Sebagai gambaran mengenai hakikat nasab. Memang nasab itu mengukur kualitas seseorang dari luar berdasarkan B3-nya. Namun sebenarnya hakikatnya adalah nasab itu digunakan untuk menilai orang secara umum, bukan secara khusus. Contoh yang pertama tadi menggambarkan seseorang yan arogan karena keturunan penguasa, namun ternyata sikapnya tidak jauh berbeda dengan orang-orang yang tidak berpendidikan. Contoh kedua orang yang dinilai rendah karena garis keturunan perampok, kita tidak tahu barang kali saja ternyata meskipun orang tuanya seorang perampok, namun ternyata si orang tua ini tidak mau anaknya mengikuti jejaknya dan kemudian menitipkannya ke seorang yang cerdas dan jadilah anak tersebut sebagai orang yang arif sikapnya. Dan jika dikatakan contoh seperti kasus kedua tidak ada, maka itu adalah pandangan hidup yang sempit, sebab sudah banyak contoh yang seperti itu, meskipun dalam kasusnya hanya sedikit dari banyak kasus yang sudah ada.
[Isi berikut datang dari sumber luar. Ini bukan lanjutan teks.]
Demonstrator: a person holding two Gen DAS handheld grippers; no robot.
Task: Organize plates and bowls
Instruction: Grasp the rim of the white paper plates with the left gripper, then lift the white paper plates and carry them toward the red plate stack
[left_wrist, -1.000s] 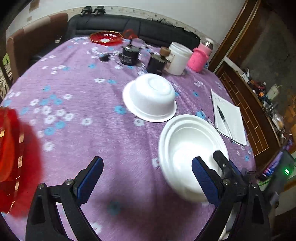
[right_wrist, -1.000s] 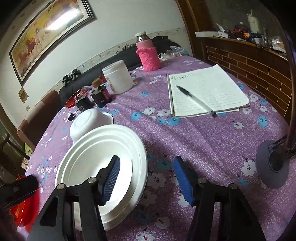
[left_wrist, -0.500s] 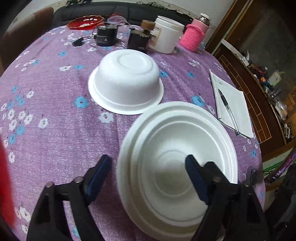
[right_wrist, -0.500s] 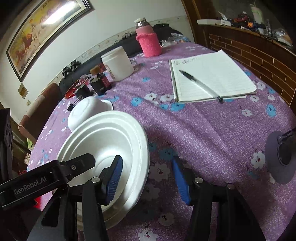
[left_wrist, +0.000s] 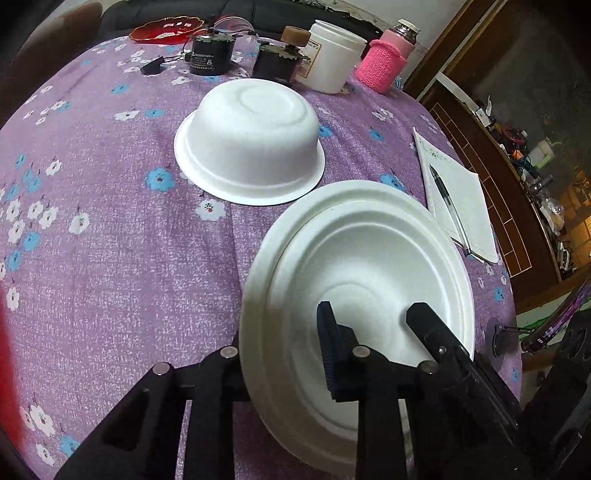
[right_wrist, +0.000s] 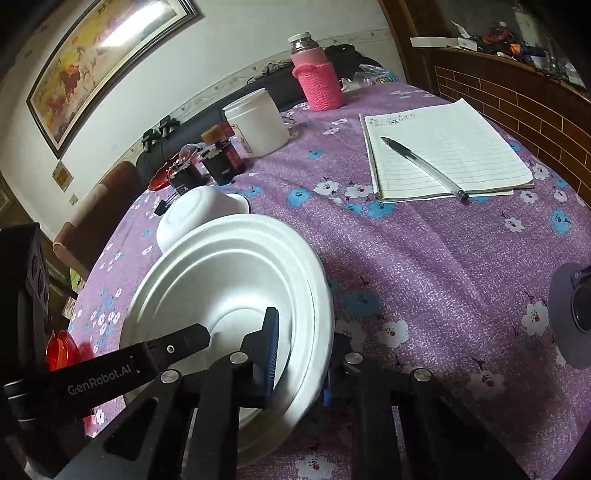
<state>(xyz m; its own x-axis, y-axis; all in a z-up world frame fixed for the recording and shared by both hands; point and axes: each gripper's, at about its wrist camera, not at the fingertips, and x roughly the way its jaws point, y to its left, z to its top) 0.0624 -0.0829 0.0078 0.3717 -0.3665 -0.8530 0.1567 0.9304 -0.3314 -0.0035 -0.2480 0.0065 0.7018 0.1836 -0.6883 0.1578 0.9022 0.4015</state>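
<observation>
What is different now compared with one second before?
Both grippers closed on the white plates: the left gripper is closing over the near rim, and the right gripper pinches the rim. The upturned bowl, notebook and pen stayed.

Landmark: the stacked white plates (left_wrist: 369, 258) near the table's front edge.

- Beyond the plates, just apart from their far rim: an upturned white bowl (left_wrist: 251, 144) blocks the straight path across.
- Past the bowl: dark jars (left_wrist: 210, 55), a white tub (left_wrist: 328, 55) and a pink-sleeved bottle (left_wrist: 384, 62) crowd the far edge.
- To the plates' right: a notebook (right_wrist: 443, 151) with a pen (right_wrist: 424, 166) lying on it.
- To the plates' left: bare purple tablecloth (left_wrist: 110, 240), a wide passage.
- Between the plates and the notebook: an open strip of cloth.
</observation>
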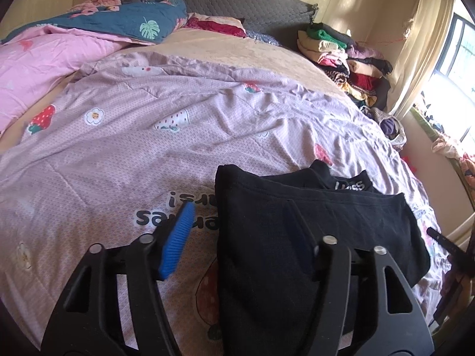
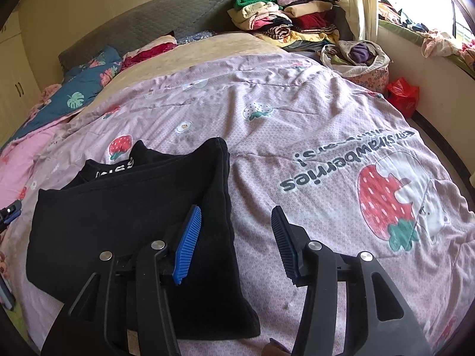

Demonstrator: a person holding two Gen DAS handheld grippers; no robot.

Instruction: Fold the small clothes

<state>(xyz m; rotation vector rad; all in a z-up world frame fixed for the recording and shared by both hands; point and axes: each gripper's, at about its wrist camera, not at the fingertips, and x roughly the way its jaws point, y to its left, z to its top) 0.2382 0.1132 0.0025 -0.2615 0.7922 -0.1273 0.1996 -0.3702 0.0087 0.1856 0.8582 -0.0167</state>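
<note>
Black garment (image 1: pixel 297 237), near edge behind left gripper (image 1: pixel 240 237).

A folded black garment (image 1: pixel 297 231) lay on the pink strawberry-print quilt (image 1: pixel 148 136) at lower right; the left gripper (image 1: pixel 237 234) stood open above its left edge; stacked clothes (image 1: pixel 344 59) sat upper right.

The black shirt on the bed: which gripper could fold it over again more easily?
Probably the left gripper: its open jaws straddle the black shirt's edge. The right gripper is open mostly over the quilt.
</note>
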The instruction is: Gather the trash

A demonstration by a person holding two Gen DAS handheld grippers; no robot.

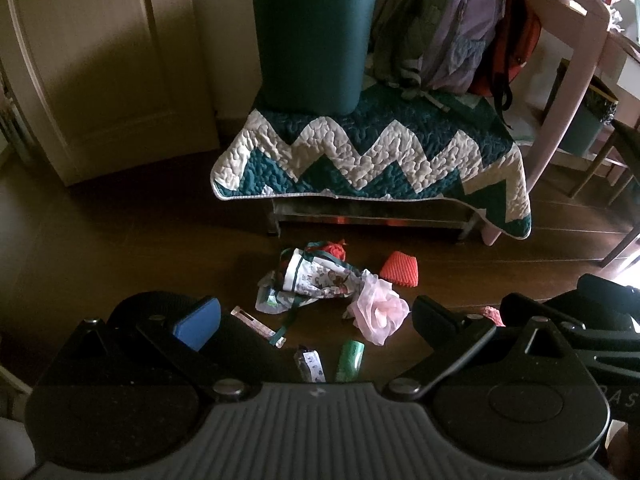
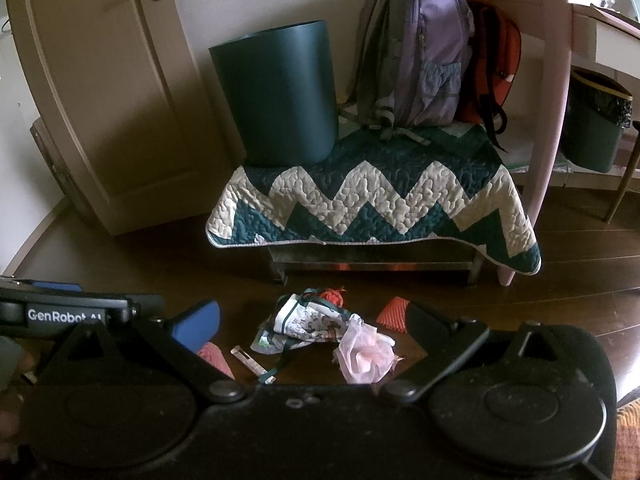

Jadi kesimpulannya adalah  menilai seseorang dari nasabnya itu tidak salah, namun bukan berarti nasab seseorang itu adalah nilai mutlak bagaimana seseorang itu dipandang. Namun yang lebih penting adalah bagaimana seseorang itu bersikap dan berpikir, jika seseorang memiliki nilai positif dalam nasab yang positif maka itu wajar, dan jika seseorang memiliki nilai positif dalam nasab yang negatif itu luar biasa dan jika seseorang memiliki nilai negatif dalam nasab yang positif maka itu merupakan degradasi.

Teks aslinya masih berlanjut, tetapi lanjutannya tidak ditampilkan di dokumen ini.